WORK TO BE COMPLETED – Would you please write out each entry that follows, exactly as written?

EXERCISE INPUT –

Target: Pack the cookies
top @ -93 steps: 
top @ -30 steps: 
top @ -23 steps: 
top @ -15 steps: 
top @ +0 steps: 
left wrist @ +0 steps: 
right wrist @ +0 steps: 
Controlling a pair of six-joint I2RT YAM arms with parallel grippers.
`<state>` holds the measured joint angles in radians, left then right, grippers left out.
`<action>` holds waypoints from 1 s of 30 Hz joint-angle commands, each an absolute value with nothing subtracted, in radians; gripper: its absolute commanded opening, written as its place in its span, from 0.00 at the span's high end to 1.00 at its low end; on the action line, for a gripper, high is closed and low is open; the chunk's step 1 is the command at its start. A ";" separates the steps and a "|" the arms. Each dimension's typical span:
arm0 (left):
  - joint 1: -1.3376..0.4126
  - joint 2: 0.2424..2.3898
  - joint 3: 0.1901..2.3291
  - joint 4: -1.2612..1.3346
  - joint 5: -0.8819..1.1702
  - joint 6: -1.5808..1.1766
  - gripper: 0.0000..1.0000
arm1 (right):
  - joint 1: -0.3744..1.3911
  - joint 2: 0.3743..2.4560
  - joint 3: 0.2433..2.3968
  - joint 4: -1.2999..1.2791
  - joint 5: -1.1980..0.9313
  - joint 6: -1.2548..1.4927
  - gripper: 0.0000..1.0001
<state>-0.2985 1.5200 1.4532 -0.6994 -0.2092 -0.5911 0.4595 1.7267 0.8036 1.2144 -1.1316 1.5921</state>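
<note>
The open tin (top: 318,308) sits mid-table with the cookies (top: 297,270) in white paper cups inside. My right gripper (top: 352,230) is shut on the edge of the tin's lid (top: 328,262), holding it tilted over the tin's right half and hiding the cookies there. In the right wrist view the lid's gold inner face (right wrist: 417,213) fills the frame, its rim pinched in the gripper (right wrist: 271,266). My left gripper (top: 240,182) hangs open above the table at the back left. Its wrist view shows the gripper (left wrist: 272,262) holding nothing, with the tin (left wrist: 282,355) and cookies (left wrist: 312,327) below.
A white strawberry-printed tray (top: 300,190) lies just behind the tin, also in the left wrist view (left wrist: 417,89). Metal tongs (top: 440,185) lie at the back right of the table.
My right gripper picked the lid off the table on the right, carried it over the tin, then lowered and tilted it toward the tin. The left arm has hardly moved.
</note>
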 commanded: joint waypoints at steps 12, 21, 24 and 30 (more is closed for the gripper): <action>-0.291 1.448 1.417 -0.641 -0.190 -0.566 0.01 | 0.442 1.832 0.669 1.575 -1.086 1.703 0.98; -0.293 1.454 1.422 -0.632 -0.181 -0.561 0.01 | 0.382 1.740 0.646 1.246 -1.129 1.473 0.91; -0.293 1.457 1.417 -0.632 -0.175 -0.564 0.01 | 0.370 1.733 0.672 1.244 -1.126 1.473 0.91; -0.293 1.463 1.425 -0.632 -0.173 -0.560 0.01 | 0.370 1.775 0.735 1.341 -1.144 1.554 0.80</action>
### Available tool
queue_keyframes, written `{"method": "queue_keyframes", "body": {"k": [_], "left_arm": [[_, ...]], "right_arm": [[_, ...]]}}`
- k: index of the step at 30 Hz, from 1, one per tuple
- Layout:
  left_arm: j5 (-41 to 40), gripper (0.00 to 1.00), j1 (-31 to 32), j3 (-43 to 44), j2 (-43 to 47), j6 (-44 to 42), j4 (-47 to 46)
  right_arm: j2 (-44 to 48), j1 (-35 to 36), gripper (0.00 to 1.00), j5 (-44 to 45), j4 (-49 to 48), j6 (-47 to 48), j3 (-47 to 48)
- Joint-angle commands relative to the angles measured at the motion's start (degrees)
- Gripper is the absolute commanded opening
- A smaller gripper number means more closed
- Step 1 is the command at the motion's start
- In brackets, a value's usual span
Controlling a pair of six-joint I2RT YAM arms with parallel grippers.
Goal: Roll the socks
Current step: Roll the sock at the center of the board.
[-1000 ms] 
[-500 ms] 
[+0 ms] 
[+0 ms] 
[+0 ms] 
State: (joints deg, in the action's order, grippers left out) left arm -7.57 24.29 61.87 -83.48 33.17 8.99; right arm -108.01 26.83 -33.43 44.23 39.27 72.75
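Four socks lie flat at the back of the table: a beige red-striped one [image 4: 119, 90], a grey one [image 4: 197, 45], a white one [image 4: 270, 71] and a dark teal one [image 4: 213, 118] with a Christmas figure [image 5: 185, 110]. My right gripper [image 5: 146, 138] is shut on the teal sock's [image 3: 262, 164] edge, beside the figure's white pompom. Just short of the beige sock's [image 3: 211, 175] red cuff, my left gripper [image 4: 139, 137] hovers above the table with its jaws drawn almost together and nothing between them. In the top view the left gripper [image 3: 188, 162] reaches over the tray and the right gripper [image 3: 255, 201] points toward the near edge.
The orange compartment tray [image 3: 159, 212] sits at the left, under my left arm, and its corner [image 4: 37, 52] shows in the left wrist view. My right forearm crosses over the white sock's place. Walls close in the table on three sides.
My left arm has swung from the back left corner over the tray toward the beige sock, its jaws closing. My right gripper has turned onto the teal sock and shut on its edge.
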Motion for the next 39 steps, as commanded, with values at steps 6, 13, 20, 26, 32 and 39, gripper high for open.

PROBLEM SOLUTION –
Target: Pack the cookies
top @ -93 steps: 
top @ -30 steps: 
top @ -23 steps: 
top @ -15 steps: 
top @ +0 steps: 
left wrist @ +0 steps: 
right wrist @ +0 steps: 
Controlling a pair of six-joint I2RT YAM arms with parallel grippers.
`<state>` holds the measured joint angles in radians, left then right, grippers left out.
`<action>` holds waypoints from 1 s of 30 Hz joint-angle commands, each an absolute value with nothing subtracted, in radians; gripper: its absolute commanded opening, written as its place in its span, from 0.00 at the span's high end to 1.00 at its low end; on the action line, for a gripper, high is closed and low is open; the chunk's step 1 is the command at its start. A ";" separates the steps and a "|" the arms. Each dimension's typical span:
arm0 (left):
  - joint 1: -1.3376..0.4126
  - joint 2: 0.2424..2.3898
  - joint 3: 0.1901..2.3291
  - joint 4: -1.2612..1.3346
  - joint 5: -0.8819..1.1702
  - joint 6: -1.5808..1.1766
  - gripper: 0.0000..1.0000
arm1 (right):
  - joint 1: -0.3744..1.3911
  - joint 2: 0.3743..2.4560
  - joint 3: 0.2433..2.3968
  - joint 4: -1.2999..1.2791
  - joint 5: -1.1980..0.9313
  - joint 6: -1.2548..1.4927
  - gripper: 0.0000..1.0001
<state>-0.2985 1.5200 1.4532 -0.6994 -0.2092 -0.5911 0.4595 1.7267 0.8036 1.2144 -1.1316 1.5921</state>
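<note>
The open tin (top: 318,308) sits mid-table with the cookies (top: 297,270) in white paper cups inside. My right gripper (top: 352,230) is shut on the edge of the tin's lid (top: 328,262), holding it tilted over the tin's right half and hiding the cookies there. In the right wrist view the lid's gold inner face (right wrist: 417,213) fills the frame, its rim pinched in the gripper (right wrist: 271,266). My left gripper (top: 240,182) hangs open above the table at the back left. Its wrist view shows the gripper (left wrist: 272,262) holding nothing, with the tin (left wrist: 282,355) and cookies (left wrist: 312,327) below.
A white strawberry-printed tray (top: 300,190) lies just behind the tin, also in the left wrist view (left wrist: 417,89). Metal tongs (top: 440,185) lie at the back right of the table.
My right gripper picked the lid off the table on the right, carried it over the tin, then lowered and tilted it toward the tin. The left arm has hardly moved.
</note>
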 commanded: joint waypoints at steps 12, 21, 24 and 30 (more is closed for the gripper): <action>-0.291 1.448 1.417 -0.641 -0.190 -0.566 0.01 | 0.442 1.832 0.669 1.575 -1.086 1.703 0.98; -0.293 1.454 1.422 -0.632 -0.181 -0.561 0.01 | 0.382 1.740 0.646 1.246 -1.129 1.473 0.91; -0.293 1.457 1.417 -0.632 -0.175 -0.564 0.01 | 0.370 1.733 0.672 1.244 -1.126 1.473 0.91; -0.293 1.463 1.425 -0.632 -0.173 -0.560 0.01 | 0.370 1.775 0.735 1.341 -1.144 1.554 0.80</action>
### Available tool
queue_keyframes, written `{"method": "queue_keyframes", "body": {"k": [_], "left_arm": [[_, ...]], "right_arm": [[_, ...]]}}`
- k: index of the step at 30 Hz, from 1, one per tuple
- Layout:
  left_arm: j5 (-41 to 40), gripper (0.00 to 1.00), j1 (-31 to 32), j3 (-43 to 44), j2 (-43 to 47), j6 (-44 to 42), j4 (-47 to 46)
  right_arm: j2 (-44 to 48), j1 (-35 to 36), gripper (0.00 to 1.00), j5 (-44 to 45), j4 (-49 to 48), j6 (-47 to 48), j3 (-47 to 48)
- Joint-angle commands relative to the angles measured at the motion's start (degrees)
- Gripper is the absolute commanded opening
- A smaller gripper number means more closed
- Step 1 is the command at the motion's start
- In brackets, a value's usual span
Controlling a pair of six-joint I2RT YAM arms with parallel grippers.
Goal: Roll the socks
Current step: Roll the sock at the center of the board.
[-1000 ms] 
[-500 ms] 
[+0 ms] 
[+0 ms] 
[+0 ms] 
State: (joints deg, in the action's order, grippers left out) left arm -7.57 24.29 61.87 -83.48 33.17 8.99; right arm -108.01 26.83 -33.43 44.23 39.27 72.75
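Four socks lie flat at the back of the table: a beige red-striped one [image 4: 119, 90], a grey one [image 4: 197, 45], a white one [image 4: 270, 71] and a dark teal one [image 4: 213, 118] with a Christmas figure [image 5: 185, 110]. My right gripper [image 5: 146, 138] is shut on the teal sock's [image 3: 262, 164] edge, beside the figure's white pompom. Just short of the beige sock's [image 3: 211, 175] red cuff, my left gripper [image 4: 139, 137] hovers above the table with its jaws drawn almost together and nothing between them. In the top view the left gripper [image 3: 188, 162] reaches over the tray and the right gripper [image 3: 255, 201] points toward the near edge.
The orange compartment tray [image 3: 159, 212] sits at the left, under my left arm, and its corner [image 4: 37, 52] shows in the left wrist view. My right forearm crosses over the white sock's place. Walls close in the table on three sides.
My left arm has swung from the back left corner over the tray toward the beige sock, its jaws closing. My right gripper has turned onto the teal sock and shut on its edge.
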Motion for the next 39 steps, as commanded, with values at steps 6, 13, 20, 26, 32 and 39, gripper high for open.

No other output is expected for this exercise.